DESCRIPTION (Taken from the applicants abstract): The concept of "heritable disorders of connective tissue" was initially developed by Dr. Victor A. McKusick as "generalized defects involving primarily one element of connective tissue--collagen elastin or mucopolysaccharide-a transmissible in a simple Mendelian manner." These disorders originally included the Marfan syndrome Weill-Marchesani syndrome, the Ehlers-Danlos syndromes, cutis laxa, osteogenesis imperfecta, pseudoxanthoma elasticum, and the chondrodysplasias. The organs affected by these disorders included skin, bone and cartilage, the eye, heart and blood vessels. As the known elements of connective tissue have expanded dramatically, so has the concept of heritable disorders of connective tissue. Today epidermolysis bullosa (skin), muscular dystrophies (skeletal muscle), and Alport syndrome (kidney) can also be regarded as heritable disorders of connective tissue. Conversely, the demonstration of mutations in growth factors, in integrin and growth factor receptors, and in transcription factors in various heritable disorders of connective tissue conveys a new depth of appreciation for the complex interactions between cells and extracellular matrix which underlie "simple" connective tissue disorders. The Coalition for Heritable Disorders the Connective Tissue and the National Institutes of Health have sponsored two previous workshops, the first in 1990 and the second in 1995. The focus of these workshops was to review the current status of research in the area and to identify important directions for research in the future. A third meeting at the National Institutes of Health, again cosponsored by the Coalition for Heritable Disorders of Connective Tissue, is proposed for April, 2000. The focus of this meeting will be on pathogenesis of connective tissue disorders. The goals of the meeting will be to stimulate broad, creative thinking about how mutations result in disease, to integrate current information from all potentially relevant areas of matrix biology, to foster new collaborations particularly with investigators from outside the immediate area of heritable disorders of connective tissue, and to identify areas of research with high significance and high potential for success.

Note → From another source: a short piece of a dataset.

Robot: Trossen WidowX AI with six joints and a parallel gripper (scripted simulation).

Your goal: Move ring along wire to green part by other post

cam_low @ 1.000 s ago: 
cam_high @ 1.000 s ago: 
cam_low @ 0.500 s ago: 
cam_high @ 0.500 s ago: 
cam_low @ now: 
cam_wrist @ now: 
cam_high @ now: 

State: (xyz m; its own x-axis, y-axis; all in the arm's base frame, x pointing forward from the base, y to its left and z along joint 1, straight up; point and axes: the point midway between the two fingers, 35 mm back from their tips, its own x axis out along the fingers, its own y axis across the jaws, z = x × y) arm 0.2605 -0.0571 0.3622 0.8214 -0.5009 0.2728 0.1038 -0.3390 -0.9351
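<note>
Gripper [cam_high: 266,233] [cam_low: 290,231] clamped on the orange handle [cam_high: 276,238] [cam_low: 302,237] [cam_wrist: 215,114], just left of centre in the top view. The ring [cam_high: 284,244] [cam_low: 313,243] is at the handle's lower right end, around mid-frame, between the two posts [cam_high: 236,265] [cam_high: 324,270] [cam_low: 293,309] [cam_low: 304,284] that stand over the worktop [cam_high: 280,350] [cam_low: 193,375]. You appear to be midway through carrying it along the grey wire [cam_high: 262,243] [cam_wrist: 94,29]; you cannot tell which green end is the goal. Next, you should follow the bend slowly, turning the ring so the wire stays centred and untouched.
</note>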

描述（摘自申请人摘要）：“遗传”的概念结缔组织疾病”最初是由维克托A. McKusick认为，“一般性缺陷主要涉及连接词的一个成分，组织-胶原弹性蛋白或粘多糖-一种在简单的孟德尔式的。“这些疾病最初包括马凡氏综合征 Weill-Marchesani综合征，Ehlers-Danlos综合征，皮肤拉克萨，成骨不全、弹性假黄瘤和软骨发育不良。受这些疾病影响的器官包括皮肤、骨和软骨，眼睛心脏和血管由于结缔组织的已知成分具有因此，遗传性结缔组织疾病的概念也得到了极大的扩展。组织.今天，大疱性表皮病（皮肤）、肌营养不良（骨骼肌肉）和Alport综合征（肾）也可以被认为是遗传性的结缔组织疾病。相反地，生长因子，整合素和生长因子受体，以及转录各种结缔组织遗传性疾病的因素传达了一个新的深度对细胞与细胞外这是“简单”结缔组织疾病的基础。联盟的遗传性疾病、结缔组织和国立卫生研究院曾主办过两次讲习班，第一次在1990年，第二次在1999年。 1995.这些讲习班的重点是审查研究的现状，并确定未来研究的重要方向。一在美国国立卫生研究院举行的第三次会议上，结缔组织遗传性疾病联盟，被提议在4月， 2000.本次会议的重点将是结缔组织的发病机制紊乱会议的目标将是激发广泛的，创造性的，思考突变是如何导致疾病的，来自基质生物学所有潜在相关领域的信息，以促进新的合作，特别是与外部调查人员的合作结缔组织遗传性疾病领域，并确定具有高度意义和成功潜力的研究。